Assignment
Scan the records below for the string "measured" and return every line where it appears.

——

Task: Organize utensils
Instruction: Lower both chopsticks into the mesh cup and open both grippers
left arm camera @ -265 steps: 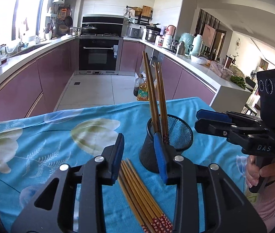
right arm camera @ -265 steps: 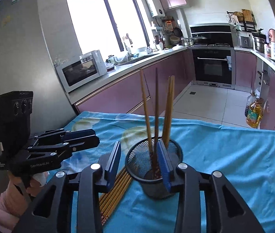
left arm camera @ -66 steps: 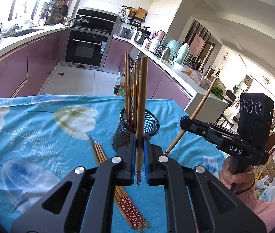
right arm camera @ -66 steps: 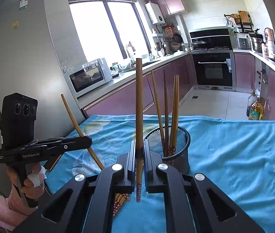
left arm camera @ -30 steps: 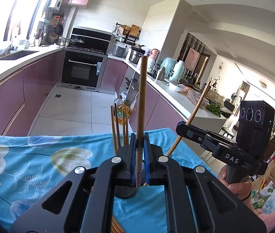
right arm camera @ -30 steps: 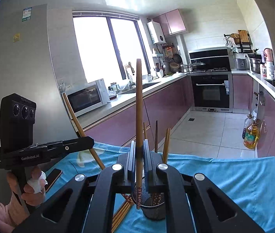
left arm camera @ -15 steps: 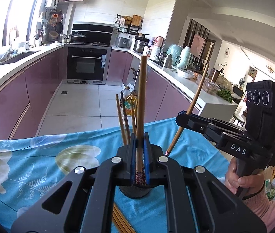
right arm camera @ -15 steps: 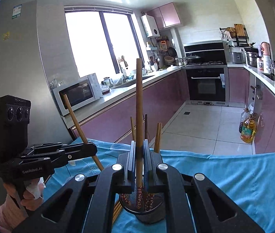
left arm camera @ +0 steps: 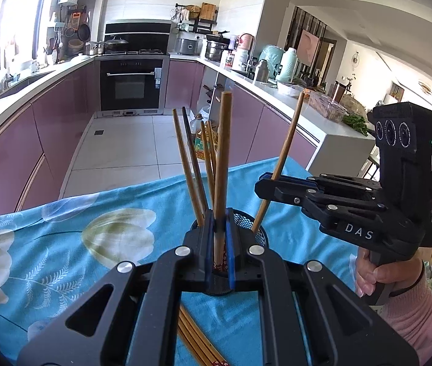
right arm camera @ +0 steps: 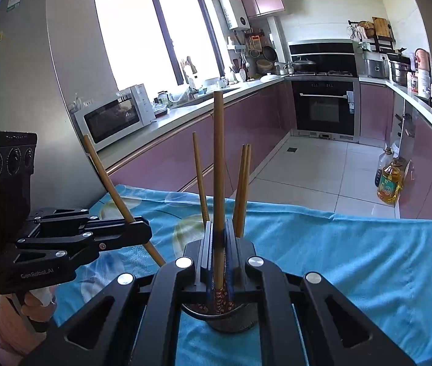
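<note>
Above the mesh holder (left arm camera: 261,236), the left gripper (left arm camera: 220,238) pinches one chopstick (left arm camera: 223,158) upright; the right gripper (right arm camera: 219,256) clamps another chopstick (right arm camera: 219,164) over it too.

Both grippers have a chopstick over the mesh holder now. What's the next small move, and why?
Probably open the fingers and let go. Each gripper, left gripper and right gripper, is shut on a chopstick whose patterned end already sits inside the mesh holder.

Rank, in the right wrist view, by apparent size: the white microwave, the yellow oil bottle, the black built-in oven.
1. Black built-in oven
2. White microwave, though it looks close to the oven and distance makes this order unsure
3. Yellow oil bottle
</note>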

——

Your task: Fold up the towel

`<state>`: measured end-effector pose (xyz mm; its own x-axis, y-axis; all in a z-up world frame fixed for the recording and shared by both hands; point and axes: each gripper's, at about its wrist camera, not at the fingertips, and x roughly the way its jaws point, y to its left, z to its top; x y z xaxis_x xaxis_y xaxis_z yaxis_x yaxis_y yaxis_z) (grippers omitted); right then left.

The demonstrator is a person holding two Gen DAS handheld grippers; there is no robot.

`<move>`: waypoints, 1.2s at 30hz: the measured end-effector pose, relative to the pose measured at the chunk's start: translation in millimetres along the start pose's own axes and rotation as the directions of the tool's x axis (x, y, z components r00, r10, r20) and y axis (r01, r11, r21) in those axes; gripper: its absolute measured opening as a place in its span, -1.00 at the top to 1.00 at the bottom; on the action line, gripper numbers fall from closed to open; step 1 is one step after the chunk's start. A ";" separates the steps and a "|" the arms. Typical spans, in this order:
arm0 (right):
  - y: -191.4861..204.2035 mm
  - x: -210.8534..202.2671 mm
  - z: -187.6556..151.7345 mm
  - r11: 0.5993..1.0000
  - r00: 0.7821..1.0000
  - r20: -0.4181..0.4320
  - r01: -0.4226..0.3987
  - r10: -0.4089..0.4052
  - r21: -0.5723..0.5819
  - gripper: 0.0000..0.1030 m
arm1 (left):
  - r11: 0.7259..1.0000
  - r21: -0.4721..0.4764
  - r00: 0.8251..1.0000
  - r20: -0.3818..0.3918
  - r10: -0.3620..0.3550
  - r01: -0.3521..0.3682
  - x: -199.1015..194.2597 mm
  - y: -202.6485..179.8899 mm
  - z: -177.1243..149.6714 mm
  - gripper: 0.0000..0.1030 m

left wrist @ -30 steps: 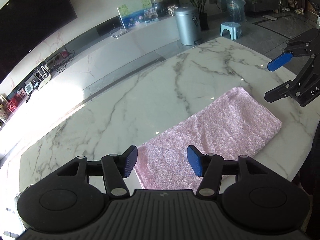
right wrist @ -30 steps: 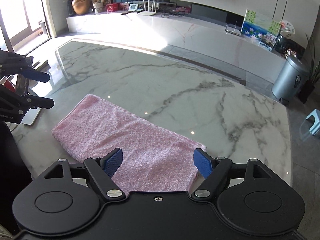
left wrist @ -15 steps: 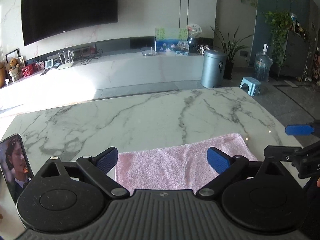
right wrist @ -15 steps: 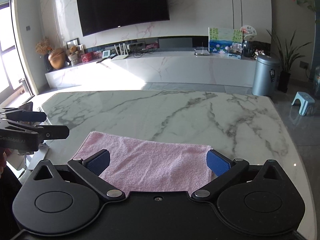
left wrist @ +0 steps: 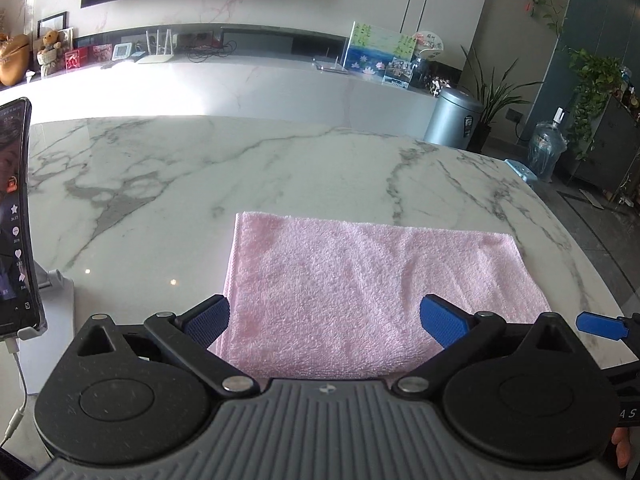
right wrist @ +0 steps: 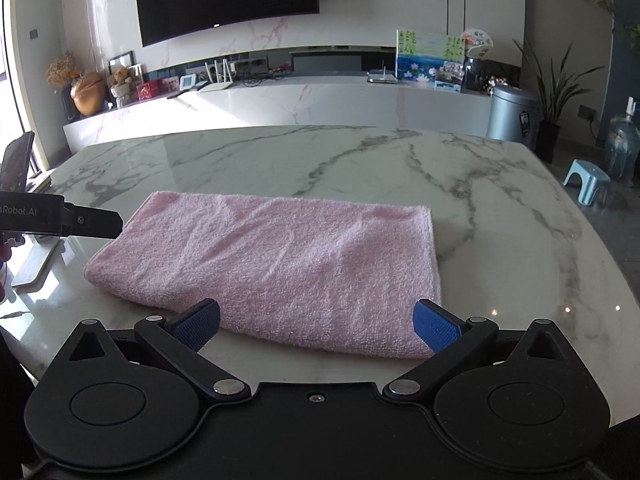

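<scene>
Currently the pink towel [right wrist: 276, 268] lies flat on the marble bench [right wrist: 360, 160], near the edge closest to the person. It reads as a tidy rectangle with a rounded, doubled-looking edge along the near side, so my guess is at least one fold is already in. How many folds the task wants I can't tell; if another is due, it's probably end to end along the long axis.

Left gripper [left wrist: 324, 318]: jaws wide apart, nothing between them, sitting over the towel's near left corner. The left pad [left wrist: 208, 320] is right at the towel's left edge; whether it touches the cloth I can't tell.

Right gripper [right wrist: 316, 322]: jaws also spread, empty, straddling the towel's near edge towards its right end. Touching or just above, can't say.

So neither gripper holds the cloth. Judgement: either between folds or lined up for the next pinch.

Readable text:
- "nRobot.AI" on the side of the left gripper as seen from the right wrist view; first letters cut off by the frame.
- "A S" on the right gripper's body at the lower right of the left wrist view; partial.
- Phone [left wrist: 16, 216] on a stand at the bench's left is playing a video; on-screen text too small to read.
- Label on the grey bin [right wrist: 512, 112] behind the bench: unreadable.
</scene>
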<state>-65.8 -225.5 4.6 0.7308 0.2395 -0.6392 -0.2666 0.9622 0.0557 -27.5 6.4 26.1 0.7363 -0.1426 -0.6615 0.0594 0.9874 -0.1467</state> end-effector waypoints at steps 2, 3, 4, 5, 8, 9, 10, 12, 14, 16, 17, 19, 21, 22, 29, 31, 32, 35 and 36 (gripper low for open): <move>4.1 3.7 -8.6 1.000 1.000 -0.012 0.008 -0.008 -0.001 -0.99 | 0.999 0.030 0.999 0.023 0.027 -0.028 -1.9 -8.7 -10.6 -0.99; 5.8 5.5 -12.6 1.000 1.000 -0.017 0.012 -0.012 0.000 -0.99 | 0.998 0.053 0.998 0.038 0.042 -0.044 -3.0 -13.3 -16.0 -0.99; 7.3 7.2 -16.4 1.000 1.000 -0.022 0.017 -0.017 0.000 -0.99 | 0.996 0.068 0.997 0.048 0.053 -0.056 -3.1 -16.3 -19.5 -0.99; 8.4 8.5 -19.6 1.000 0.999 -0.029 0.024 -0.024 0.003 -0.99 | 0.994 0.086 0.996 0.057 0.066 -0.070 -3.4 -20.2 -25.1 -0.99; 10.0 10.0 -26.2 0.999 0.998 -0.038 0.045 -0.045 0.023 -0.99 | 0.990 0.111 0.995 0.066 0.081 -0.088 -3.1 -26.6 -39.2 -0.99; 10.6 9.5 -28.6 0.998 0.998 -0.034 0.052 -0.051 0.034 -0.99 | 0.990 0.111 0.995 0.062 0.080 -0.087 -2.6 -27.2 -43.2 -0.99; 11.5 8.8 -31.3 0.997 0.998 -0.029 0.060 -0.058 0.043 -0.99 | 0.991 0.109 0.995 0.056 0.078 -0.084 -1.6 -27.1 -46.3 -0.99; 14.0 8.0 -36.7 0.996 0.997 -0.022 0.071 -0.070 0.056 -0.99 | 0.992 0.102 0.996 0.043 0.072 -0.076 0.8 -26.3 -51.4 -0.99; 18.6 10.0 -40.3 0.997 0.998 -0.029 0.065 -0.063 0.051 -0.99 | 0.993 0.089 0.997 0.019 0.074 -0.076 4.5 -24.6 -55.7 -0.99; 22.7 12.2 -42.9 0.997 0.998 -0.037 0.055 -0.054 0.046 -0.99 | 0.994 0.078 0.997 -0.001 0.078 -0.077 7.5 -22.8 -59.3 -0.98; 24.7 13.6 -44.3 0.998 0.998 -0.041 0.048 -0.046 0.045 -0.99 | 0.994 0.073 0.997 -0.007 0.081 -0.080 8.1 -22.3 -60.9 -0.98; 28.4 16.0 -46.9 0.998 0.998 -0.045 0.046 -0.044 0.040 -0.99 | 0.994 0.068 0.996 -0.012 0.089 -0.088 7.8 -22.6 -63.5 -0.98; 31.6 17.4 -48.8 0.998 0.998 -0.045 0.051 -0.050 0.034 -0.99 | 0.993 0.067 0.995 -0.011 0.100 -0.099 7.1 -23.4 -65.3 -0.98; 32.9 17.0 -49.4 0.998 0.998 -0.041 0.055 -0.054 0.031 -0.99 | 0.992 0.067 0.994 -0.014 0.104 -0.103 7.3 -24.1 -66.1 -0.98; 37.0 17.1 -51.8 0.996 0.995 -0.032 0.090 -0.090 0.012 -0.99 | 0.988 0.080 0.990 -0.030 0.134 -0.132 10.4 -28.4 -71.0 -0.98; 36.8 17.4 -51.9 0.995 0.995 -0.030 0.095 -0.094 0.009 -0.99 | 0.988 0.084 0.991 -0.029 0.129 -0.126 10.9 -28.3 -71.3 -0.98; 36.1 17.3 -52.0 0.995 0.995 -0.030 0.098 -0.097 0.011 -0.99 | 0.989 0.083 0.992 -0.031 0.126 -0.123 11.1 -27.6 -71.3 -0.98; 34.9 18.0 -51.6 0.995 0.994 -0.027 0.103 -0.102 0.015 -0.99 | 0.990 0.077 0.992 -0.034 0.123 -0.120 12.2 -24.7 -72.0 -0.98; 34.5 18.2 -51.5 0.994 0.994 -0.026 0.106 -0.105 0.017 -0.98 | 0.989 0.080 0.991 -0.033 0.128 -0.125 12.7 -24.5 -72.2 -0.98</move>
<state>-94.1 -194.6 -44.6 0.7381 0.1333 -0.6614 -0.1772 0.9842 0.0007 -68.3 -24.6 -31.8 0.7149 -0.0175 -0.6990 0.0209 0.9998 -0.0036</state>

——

Exercise result
`<state>`: measured end-effector pose (xyz mm; its own x-axis, y-axis; all in a z-up world frame fixed for the recording and shared by both hands; point and axes: each gripper's, at about its wrist camera, not at the fingertips, and x roughly the way its jaws point, y to its left, z to its top; x y z xaxis_x xaxis_y xaxis_z yaxis_x yaxis_y yaxis_z) (grippers omitted); right then left.
`<move>`: waypoints, 1.2s at 30hz: the measured end-effector pose, relative to the pose measured at the chunk's start: translation in millimetres along the start pose's own axes and rotation as the directions of the tool's x axis (x, y, z components r00, r10, r20) and y axis (r01, r11, r21) in those axes; gripper: its absolute measured opening as a place in its span, -1.00 at the top to 1.00 at the bottom; on the action line, gripper numbers fall from closed to open; step 1 is one step after the chunk's start. A ";" separates the steps and a "|" the arms. Typical spans, in this order:

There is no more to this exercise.